- _WHAT IS BEING ASKED_
Every record is to be copied unchanged, except that its pictures are removed.

- _RECORDS FOR THE EXERCISE_
-=-=-

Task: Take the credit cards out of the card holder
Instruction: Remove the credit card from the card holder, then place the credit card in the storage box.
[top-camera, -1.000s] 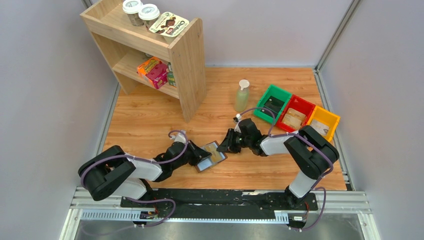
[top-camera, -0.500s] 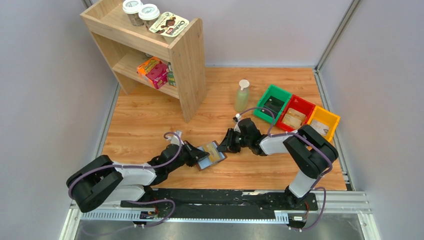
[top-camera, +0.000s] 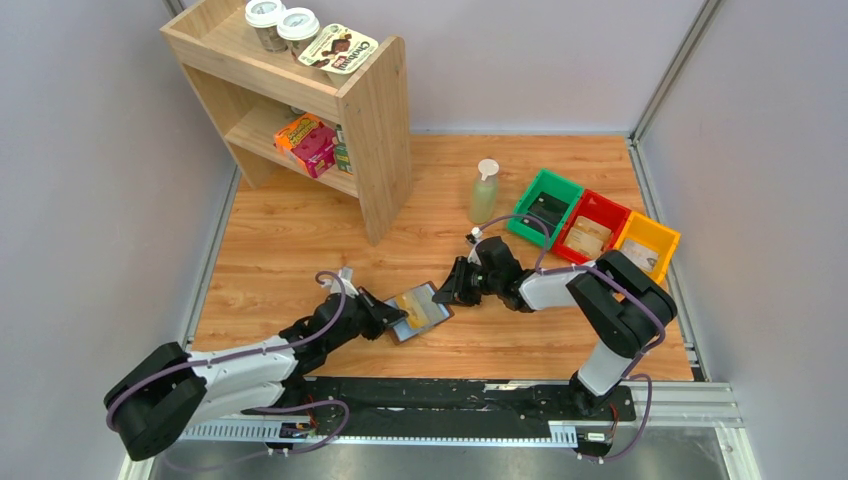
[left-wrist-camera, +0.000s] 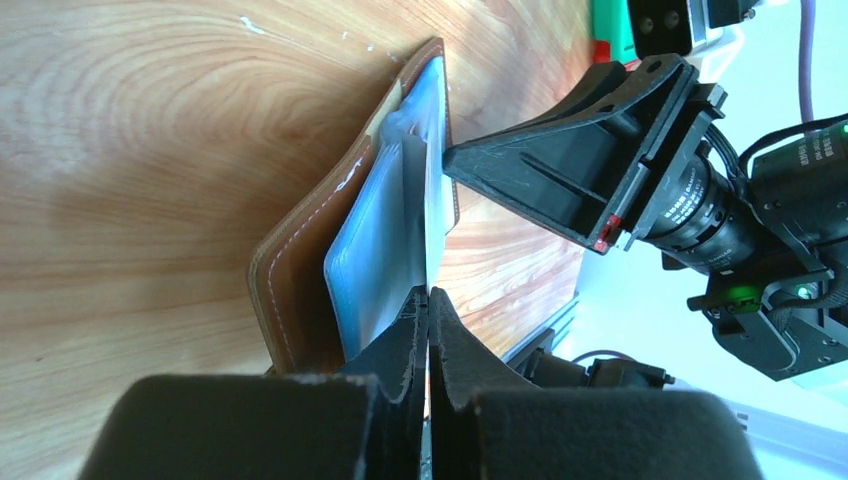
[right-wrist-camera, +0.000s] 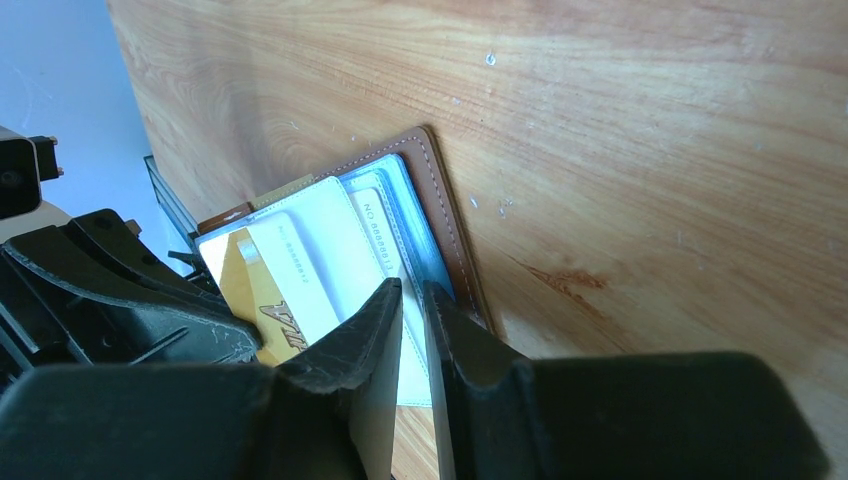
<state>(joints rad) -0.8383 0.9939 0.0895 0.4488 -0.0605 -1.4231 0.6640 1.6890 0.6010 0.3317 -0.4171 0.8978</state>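
Observation:
The brown leather card holder (top-camera: 432, 318) lies open on the wooden table between my two grippers. In the left wrist view its leather cover (left-wrist-camera: 300, 290) and grey-blue pocket panel (left-wrist-camera: 385, 230) stand edge-on. My left gripper (left-wrist-camera: 428, 300) is shut on the edge of a thin pale credit card (left-wrist-camera: 432, 220) that sticks out of a pocket. In the right wrist view a tan-gold card (right-wrist-camera: 240, 285), a white card (right-wrist-camera: 305, 255) and a numbered pale card (right-wrist-camera: 385, 235) fan out leftward from the holder (right-wrist-camera: 450, 215). My right gripper (right-wrist-camera: 412, 292) is nearly closed on the holder's near edge.
A wooden shelf (top-camera: 375, 130) with jars and boxes stands at the back left. A pale bottle (top-camera: 484, 192) stands mid-back. Green (top-camera: 525, 205), red (top-camera: 572, 247) and yellow (top-camera: 668, 240) bins sit at the right, behind my right arm.
My left arm has drawn back toward the near left, with the gripper still on the card. The card holder has shifted slightly left. My right gripper has stayed put.

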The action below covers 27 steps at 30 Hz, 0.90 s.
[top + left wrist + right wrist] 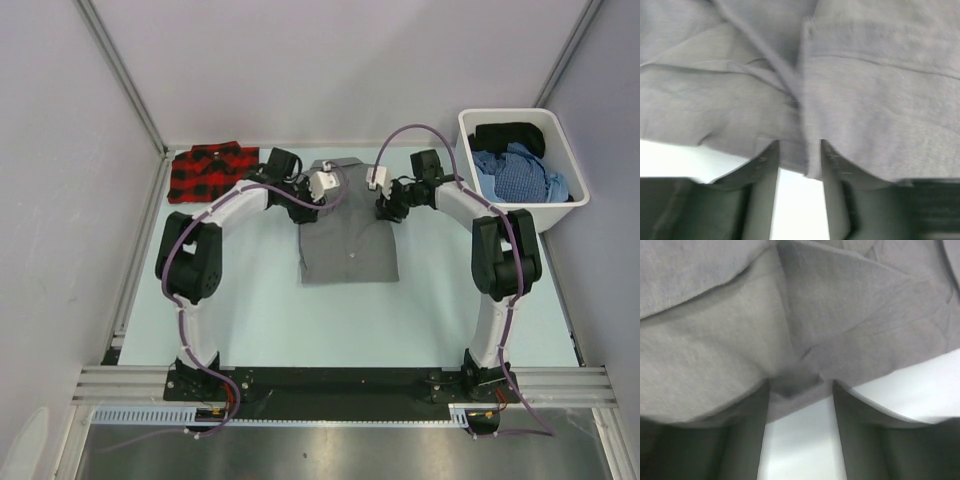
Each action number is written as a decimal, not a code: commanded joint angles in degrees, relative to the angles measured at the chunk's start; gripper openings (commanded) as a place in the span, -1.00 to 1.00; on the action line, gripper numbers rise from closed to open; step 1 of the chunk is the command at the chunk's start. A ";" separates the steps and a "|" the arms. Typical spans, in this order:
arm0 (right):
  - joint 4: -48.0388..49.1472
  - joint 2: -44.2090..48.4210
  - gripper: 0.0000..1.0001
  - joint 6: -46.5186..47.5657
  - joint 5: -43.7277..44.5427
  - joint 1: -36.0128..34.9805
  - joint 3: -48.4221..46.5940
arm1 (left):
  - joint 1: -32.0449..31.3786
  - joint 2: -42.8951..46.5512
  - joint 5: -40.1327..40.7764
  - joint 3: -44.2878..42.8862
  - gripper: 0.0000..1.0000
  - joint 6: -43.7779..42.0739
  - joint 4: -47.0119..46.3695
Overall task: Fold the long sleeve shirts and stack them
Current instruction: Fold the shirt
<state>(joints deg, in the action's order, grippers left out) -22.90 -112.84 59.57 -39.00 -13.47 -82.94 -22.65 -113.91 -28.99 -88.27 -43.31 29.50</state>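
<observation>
Both wrist cams just full of grey shirt [865,100], left pincer [799,155] and right pincer [801,385] each clenched on a fold of it, overhead shows two shirts total, grey mid-worktop [250,320], plaid shirt [210,170] at 10 o'clock, one white bin [545,205] at 2 o'clock

You get bright, even overhead light — soft shadows hug the plain mid-grey cloth shirt [348,240] on the pale table [260,320]. Both wrist views are blurred: cloth just beyond the dark fingers [762,200] smears, and the table between them glares white.
</observation>
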 commanded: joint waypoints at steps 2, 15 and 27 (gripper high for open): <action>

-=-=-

- _SOLUTION TO THIS PROBLEM_
Task: Take the credit cards out of the card holder
Instruction: Remove the credit card from the card holder, then place the credit card in the storage box.
[top-camera, -1.000s] 
[top-camera, -0.500s] 
[top-camera, +0.000s] 
[left-wrist-camera, +0.000s] 
[right-wrist-camera, +0.000s] 
<state>(joints rad) -0.8383 0.9939 0.0895 0.4488 -0.0605 -1.4231 0.6640 1.6890 0.6010 0.3317 -0.4171 0.8978</state>
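Observation:
The brown leather card holder (top-camera: 432, 318) lies open on the wooden table between my two grippers. In the left wrist view its leather cover (left-wrist-camera: 300, 290) and grey-blue pocket panel (left-wrist-camera: 385, 230) stand edge-on. My left gripper (left-wrist-camera: 428, 300) is shut on the edge of a thin pale credit card (left-wrist-camera: 432, 220) that sticks out of a pocket. In the right wrist view a tan-gold card (right-wrist-camera: 240, 285), a white card (right-wrist-camera: 305, 255) and a numbered pale card (right-wrist-camera: 385, 235) fan out leftward from the holder (right-wrist-camera: 450, 215). My right gripper (right-wrist-camera: 412, 292) is nearly closed on the holder's near edge.
A wooden shelf (top-camera: 375, 130) with jars and boxes stands at the back left. A pale bottle (top-camera: 484, 192) stands mid-back. Green (top-camera: 525, 205), red (top-camera: 572, 247) and yellow (top-camera: 668, 240) bins sit at the right, behind my right arm.
My left arm has drawn back toward the near left, with the gripper still on the card. The card holder has shifted slightly left. My right gripper has stayed put.
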
The action below covers 27 steps at 30 Hz, 0.90 s.
[top + left wrist + right wrist] 
Each action number is written as a decimal, not a code: commanded joint angles in degrees, relative to the angles measured at the chunk's start; gripper openings (commanded) as a place in the span, -1.00 to 1.00; on the action line, gripper numbers rise from closed to open; step 1 of the chunk is the command at the chunk's start. A ";" separates the steps and a "|" the arms. Typical spans, in this order:
arm0 (right):
  - joint 4: -48.0388..49.1472
  - joint 2: -44.2090..48.4210
  - gripper: 0.0000..1.0001
  - joint 6: -46.5186..47.5657
  - joint 5: -43.7277..44.5427
  - joint 1: -36.0128..34.9805
  - joint 3: -48.4221..46.5940
arm1 (left):
  - joint 1: -32.0449..31.3786
  - joint 2: -42.8951..46.5512
  - joint 5: -40.1327..40.7764
  - joint 3: -44.2878..42.8862
  - gripper: 0.0000..1.0000
  - joint 6: -43.7779..42.0739
  - joint 4: -47.0119..46.3695
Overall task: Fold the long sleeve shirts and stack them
Current instruction: Fold the shirt
<state>(joints deg, in the action's order, grippers left out) -22.90 -112.84 59.57 -39.00 -13.47 -82.94 -22.65 -113.91 -28.99 -88.27 -43.31 29.50</state>
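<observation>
Both wrist cams just full of grey shirt [865,100], left pincer [799,155] and right pincer [801,385] each clenched on a fold of it, overhead shows two shirts total, grey mid-worktop [250,320], plaid shirt [210,170] at 10 o'clock, one white bin [545,205] at 2 o'clock

You get bright, even overhead light — soft shadows hug the plain mid-grey cloth shirt [348,240] on the pale table [260,320]. Both wrist views are blurred: cloth just beyond the dark fingers [762,200] smears, and the table between them glares white.
</observation>
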 commanded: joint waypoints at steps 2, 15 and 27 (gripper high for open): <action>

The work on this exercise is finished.